Seven Major AI Companies Rated Across 33 Safety Indicators in Future of Life Institute's Summer 2025 Index

What happened

The Future of Life Institute published its Summer 2025 AI Safety Index on July 15, 2025, evaluating seven leading AI companies against 33 indicators of responsible AI development organized into six domains, including risk ownership, accountability, and oversight. The index is global in scope and does not publicly identify all evaluated companies in its raw findings, but it singles out DeepMind with specific recommendations covering better coordination between safety and policy teams, greater transparency in third-party evaluations, and publication of risk assessments in model cards. The report identifies persistent gaps between corporate safety commitments and actual operational practices, reflecting growing concern among regulators in the European Union, United Kingdom, and United States about whether voluntary frameworks correspond to measurable internal controls. The Future of Life Institute's methodology across 33 discrete indicators represents an industry-wide push to move AI governance assessment beyond high-level policy statements toward auditable, documented evidence of practice. For enterprise compliance teams, the index functions as an external benchmark that regulators, investors, and procurement officers may reference when assessing vendor AI governance maturity.

Why it matters

  • ·Regulators in the EU, UK, and US have signaled interest in whether voluntary AI safety frameworks translate into verifiable controls, meaning this index could be cited as evidence in supervisory reviews or enforcement proceedings, increasing regulatory exposure for companies that score poorly or fail to address identified gaps.
  • ·The specific recommendations directed at DeepMind around model cards and third-party audit transparency signal areas where documentation standards may tighten industry-wide, requiring procurement and compliance teams to revisit vendor contracts for provisions covering model documentation and audit rights.
  • ·Organizations procuring AI systems from any of the seven evaluated companies face reputational and third-party risk if vendor governance maturity is rated poorly, as investors and procurement officers may use the index as a qualification filter that indirectly affects supplier relationships and contract renewals.

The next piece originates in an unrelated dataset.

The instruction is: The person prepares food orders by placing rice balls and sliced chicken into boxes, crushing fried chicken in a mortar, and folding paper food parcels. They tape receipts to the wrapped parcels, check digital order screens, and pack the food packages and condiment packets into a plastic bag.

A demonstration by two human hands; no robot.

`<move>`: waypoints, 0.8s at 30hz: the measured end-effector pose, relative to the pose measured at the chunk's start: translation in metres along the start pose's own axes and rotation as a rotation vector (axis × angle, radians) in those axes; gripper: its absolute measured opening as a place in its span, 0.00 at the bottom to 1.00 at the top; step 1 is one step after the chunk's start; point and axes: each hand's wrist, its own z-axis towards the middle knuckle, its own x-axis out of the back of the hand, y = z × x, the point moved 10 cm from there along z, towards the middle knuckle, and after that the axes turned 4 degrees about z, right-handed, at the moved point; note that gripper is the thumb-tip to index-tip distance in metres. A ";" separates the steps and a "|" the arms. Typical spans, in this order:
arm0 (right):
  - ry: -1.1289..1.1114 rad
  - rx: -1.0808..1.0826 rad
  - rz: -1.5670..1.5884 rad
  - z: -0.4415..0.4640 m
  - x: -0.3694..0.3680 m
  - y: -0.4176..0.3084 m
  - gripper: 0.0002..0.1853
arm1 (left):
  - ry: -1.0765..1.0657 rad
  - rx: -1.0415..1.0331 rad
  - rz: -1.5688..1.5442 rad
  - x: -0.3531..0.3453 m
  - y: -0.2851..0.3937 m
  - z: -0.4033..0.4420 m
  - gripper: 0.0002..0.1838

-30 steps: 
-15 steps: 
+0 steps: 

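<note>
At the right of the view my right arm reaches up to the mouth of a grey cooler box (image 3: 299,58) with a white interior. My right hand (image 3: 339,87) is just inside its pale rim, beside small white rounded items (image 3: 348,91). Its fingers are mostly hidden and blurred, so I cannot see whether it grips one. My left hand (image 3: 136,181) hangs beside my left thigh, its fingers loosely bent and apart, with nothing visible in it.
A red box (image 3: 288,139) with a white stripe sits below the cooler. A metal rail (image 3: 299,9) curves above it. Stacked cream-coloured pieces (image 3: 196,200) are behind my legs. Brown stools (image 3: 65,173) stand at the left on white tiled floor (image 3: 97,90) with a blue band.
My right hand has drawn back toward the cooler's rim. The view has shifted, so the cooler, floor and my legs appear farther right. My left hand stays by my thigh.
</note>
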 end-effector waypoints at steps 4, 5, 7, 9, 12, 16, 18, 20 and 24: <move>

Governance controls affected

What to do now

  • Review existing vendor contracts with any of the seven evaluated AI companies to confirm provisions for model documentation, audit rights, and third-party evaluation transparency are present and enforceable.
  • Cross-reference your organization's model card templates against the Summer 2025 AI Safety Index recommendations to identify documentation gaps, particularly around published risk assessments.
  • Update your third-party AI risk assessment process to incorporate the index's 33 indicators as a structured checklist when onboarding or re-evaluating AI vendors.
  • Brief procurement and legal teams on the index findings so that future AI supplier qualification processes can account for vendor safety ratings and any outstanding remediation commitments.
  • Establish a monitoring cadence to track whether DeepMind and other evaluated companies publish updated model cards or third-party audit disclosures in response to the index recommendations, and record findings in your vendor risk register.

What to watch next

Compliance teams should monitor whether future editions of the Future of Life Institute's AI Safety Index, expected to continue on a recurring basis, begin establishing de facto disclosure expectations that regulators in the EU, UK, or US formally reference in guidance or enforcement actions. Teams should also track whether DeepMind or other evaluated companies issue updated model cards, revised third-party audit disclosures, or public responses to the index recommendations, as these outputs may signal shifting industry documentation norms. Any regulatory body that cites the index in rulemaking or supervisory communications would represent a significant signal that voluntary benchmarking is transitioning toward a compliance baseline.